SSH Frequently Asked Questions
What's the difference between SSH and SSL/TLS?
SSL stands for "Secure Sockets Layer;" TLS, for "Transport Layer Security." SSL was developed by Netscape for use in securing HTTP. That is still its principal use, although there is nothing specific to HTTP about SSL. When a browser accesses a URL which begins with "https", it speaks HTTP over an SSL connection. TLS is the name of the IETF protocol standard that grew out of SSL 3.0, and is documented by RFC 2246. We will use the term "TLS."
TLS has goals and features similar to those of the SSH Transport and User Authentication protocols. It provides a single, full-duplex byte stream to clients, with cryptographically assured privacy and integrity, and optional authentication. It differs from SSH in the following principal ways:
- TLS server authentication is optional: the protocol supports fully
anonymous operation, in which neither side is authenticated. Such
connections are inherently vulnerable to man-in-the-middle attacks. In SSH-TRANS,
server authentication is mandatory, which protects against such attacks.
Of course, it is always possible for a client to skip the step of
verifying that the public key supplied by the server actually belongs to
the entity the client intended to contact (e.g. using the
/etc/ssh_known_hostsfile). However, SSH-TRANS at least demands going through the motions.
- Both client and server authentication are done with X.509 public-key certificates. This makes TLS a bit more cumbersome to use than SSH in practice, since it requires a functioning public-key infrastructure (PKI) to be in place, and certificates are more complicated things to generate and manage than SSH keys. However, a PKI system provides scalable key management for your trouble, which SSH currently lacks.

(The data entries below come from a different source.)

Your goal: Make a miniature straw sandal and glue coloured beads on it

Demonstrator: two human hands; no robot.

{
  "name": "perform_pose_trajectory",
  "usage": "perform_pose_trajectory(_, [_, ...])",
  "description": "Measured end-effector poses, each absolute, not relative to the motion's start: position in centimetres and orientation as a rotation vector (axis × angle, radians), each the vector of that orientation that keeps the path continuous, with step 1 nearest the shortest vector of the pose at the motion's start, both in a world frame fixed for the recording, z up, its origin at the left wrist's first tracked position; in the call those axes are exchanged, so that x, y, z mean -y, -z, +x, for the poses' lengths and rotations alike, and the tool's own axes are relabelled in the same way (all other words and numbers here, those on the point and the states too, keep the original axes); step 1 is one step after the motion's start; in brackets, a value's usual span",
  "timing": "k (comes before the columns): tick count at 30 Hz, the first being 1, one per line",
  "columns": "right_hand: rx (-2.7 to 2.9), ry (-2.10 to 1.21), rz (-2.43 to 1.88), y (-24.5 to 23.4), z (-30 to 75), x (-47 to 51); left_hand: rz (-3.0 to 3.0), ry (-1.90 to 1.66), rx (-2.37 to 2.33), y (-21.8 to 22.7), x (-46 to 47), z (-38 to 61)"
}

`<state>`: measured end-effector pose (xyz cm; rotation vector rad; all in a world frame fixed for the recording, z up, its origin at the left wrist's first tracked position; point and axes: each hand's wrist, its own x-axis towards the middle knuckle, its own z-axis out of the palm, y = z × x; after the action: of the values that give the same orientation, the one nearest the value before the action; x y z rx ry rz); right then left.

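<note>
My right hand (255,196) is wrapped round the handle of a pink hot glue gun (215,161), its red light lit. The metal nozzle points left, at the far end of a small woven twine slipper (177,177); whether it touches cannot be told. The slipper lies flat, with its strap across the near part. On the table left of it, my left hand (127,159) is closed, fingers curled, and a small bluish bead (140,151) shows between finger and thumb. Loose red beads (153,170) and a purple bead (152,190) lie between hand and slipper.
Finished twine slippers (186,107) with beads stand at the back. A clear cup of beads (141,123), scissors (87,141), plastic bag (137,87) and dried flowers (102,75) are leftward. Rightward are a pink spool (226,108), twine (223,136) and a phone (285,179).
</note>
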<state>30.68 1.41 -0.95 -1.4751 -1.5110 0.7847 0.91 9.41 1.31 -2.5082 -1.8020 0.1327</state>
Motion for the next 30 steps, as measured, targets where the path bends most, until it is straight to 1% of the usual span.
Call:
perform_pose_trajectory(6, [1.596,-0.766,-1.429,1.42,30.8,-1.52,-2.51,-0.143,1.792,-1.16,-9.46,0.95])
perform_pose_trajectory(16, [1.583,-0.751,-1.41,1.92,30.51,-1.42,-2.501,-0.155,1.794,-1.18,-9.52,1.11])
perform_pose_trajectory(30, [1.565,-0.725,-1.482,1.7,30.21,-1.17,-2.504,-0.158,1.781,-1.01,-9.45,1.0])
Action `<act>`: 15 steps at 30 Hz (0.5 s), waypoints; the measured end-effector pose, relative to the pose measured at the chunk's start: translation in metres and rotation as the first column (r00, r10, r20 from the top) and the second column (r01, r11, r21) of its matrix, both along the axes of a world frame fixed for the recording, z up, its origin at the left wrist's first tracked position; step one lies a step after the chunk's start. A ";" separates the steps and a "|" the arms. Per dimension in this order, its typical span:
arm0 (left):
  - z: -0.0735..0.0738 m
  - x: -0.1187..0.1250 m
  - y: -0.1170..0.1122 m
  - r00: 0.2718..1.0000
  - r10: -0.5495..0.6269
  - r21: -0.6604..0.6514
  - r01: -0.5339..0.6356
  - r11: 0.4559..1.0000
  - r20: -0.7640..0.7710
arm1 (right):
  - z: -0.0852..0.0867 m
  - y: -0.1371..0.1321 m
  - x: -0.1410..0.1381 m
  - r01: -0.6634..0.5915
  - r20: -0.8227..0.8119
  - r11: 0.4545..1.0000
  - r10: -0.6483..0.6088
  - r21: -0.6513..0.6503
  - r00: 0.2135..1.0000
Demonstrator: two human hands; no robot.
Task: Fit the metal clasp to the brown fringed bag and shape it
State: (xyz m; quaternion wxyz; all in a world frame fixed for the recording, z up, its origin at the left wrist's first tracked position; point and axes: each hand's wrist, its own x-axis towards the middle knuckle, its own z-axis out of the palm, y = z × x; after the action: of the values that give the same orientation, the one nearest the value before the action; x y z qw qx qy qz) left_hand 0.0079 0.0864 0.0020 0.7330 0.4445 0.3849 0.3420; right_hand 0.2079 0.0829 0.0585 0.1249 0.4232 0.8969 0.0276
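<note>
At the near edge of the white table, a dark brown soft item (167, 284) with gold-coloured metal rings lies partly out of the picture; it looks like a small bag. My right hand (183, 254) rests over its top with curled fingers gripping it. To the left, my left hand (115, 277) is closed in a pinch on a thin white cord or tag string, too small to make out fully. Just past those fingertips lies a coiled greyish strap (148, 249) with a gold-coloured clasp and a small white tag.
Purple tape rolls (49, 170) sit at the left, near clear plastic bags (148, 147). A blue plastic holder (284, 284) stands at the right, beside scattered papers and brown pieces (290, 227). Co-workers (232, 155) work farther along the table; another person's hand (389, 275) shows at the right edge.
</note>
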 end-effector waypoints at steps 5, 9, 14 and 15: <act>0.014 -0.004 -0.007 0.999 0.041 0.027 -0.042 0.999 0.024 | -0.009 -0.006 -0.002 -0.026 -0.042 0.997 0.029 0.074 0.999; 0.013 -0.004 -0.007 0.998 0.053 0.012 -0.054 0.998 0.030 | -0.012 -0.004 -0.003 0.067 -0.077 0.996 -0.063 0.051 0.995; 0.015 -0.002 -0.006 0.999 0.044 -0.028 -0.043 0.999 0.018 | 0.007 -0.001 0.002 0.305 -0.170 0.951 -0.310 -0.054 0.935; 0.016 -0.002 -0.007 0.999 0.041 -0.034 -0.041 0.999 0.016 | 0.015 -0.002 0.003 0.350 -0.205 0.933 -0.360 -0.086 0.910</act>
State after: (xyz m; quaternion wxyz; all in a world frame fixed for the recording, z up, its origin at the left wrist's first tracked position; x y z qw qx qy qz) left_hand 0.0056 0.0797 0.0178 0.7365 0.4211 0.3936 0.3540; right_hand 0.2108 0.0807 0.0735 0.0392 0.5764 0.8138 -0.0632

- TLS does not provide the range of client authentication options that SSH does; public-key is the only option.
- TLS does not have the extra features provided by the other SSH component: the SSH Connection Protocol (SSH-CONN). SSH-CONN uses the underlying SSH-TRANS connection to provide muliple logical data channels to the application, as well as support for remote program execution, terminal management, tunnelled TCP connections, flow control, etc.